Eventually (and I’d even gone on holiday in the meantime – all the way to Barbados for two weeks) I came back to find an appointment that was another month ahead, I said to myself “this timing isn’t right for me” and I suddenly remembered that I could invoke my health insurance from the company that I was in – so I phoned up and asked the GP to refer me to a specialist in that subject, and I had an appointment within 48 hours.
He was immediately suspicious and sent me for a CT scan. Lo and behold there’s all sorts of things going on, and eventually they did a liver biopsy, then I went to see an oncologist who told me I had metastatic neuroendocrine tumours.
When I think back, how I know how I was feeling at the time, isn’t what I thought I was feeling at the time, if you get what I’m saying, because I suspect I was in complete shock. I think there was a little bit of denial in there that I actually had cancer, and sometimes I would go and look at my scans from my diagnosis, and look at the wording (which I now understand) and say “oh yes, you definitely had cancer”.
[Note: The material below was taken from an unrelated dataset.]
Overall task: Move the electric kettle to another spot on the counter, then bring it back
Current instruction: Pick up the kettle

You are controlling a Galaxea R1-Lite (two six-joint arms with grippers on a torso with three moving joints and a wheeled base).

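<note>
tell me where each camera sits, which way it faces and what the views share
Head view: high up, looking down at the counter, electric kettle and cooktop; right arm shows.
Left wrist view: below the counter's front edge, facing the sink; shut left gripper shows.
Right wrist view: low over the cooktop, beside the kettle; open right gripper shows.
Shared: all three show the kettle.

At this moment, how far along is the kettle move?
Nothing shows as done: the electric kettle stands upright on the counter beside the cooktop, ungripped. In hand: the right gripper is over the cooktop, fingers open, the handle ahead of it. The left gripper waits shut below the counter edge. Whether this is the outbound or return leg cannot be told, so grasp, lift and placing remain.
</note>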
So there’s a little bit of denial, and there was anger – and do you know the funny thing, the anger was because I was so busy at work, and this was going to affect it – it’s amazing the things that you think about at the time, and I just wanted to say “do what you need to do, fix it and I’ll get back to work – I’ve so many things I need to get done.”
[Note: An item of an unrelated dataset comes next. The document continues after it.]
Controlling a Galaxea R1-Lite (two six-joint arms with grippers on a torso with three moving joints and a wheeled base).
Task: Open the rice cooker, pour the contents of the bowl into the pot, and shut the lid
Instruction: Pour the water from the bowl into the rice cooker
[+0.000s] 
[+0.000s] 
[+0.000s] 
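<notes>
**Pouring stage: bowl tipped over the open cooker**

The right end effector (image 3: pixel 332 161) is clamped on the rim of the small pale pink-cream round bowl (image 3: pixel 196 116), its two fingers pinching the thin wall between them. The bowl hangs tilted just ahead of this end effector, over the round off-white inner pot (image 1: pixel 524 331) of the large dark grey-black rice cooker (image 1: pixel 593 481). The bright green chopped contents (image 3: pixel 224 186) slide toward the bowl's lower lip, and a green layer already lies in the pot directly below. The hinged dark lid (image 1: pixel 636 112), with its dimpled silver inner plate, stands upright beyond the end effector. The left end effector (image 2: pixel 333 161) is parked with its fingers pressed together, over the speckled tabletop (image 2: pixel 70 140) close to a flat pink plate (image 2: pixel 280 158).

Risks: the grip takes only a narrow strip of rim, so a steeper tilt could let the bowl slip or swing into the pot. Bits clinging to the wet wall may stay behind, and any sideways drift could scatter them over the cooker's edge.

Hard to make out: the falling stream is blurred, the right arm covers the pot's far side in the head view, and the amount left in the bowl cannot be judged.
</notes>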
That’s one of the reasons why I launched myself back into work – to try and sort of take my mind off it. But in hindsight, perhaps I should have given it more thought, and thought of my own personal strategy – in how I was going to deal with this, which would then go on to affect how I was going to cope with it. And so I kind of just went along with it.
Now that I’ve been living with the disease for some time, I’ve learned quite a lot about the disease itself, how it’s affecting me, how it might affect me in the future – and so therefore I’m a very pro-active patient, I advocate for myself – I keep a diary about everything that’s going on – starting from how I’ve slept, to see if that’s effecting fatigue, about what I’m eating, to see if that’s effecting bowel motility – to exercise, what my weight is, if my weight is changing – bearing in mind that’s what kicked off my whole diagnosis – so I keep a close eye on that. And I’m happy with my weight at the moment – I’m actually a lot lighter than I was when I was diagnosed – I’m actually at the weight that I should be, not that I was particularly overweight, I’ve always been a little skinny guy.
So I’m very, very proactive now, and my diary helps me track issues; if I think there’s something I need to bring to the attention of either my GP [General Practitioner] if I think he or she can help, or my oncologist for the MDT to have a look at and think about; and that’s working fine because my GP’s very helpful as a sounding board – most of the issues that I’ve got are the things that most people get when they get to my age; I use him as a sounding board to make sure it actually is that.
And similarly if I go to my oncologist and say “look I’ve got a lump here [places hand on throat] – what’s going on?” And he immediately knew the seriousness of the potential of that and immediately got me an MRI scan to check – so I’m proactively managing and prompting them to look at the issues that I’ve got – something perhaps that I should have done before I was diagnosed, and I may have been diagnosed earlier.
Something I say to everybody now who is looking for a diagnosis, who has got symptoms – make a note of them, see if you can tie it in with something else that’s causing it, take that evidence to your GP and don’t do what I did and just ignore it because you’re too busy at work.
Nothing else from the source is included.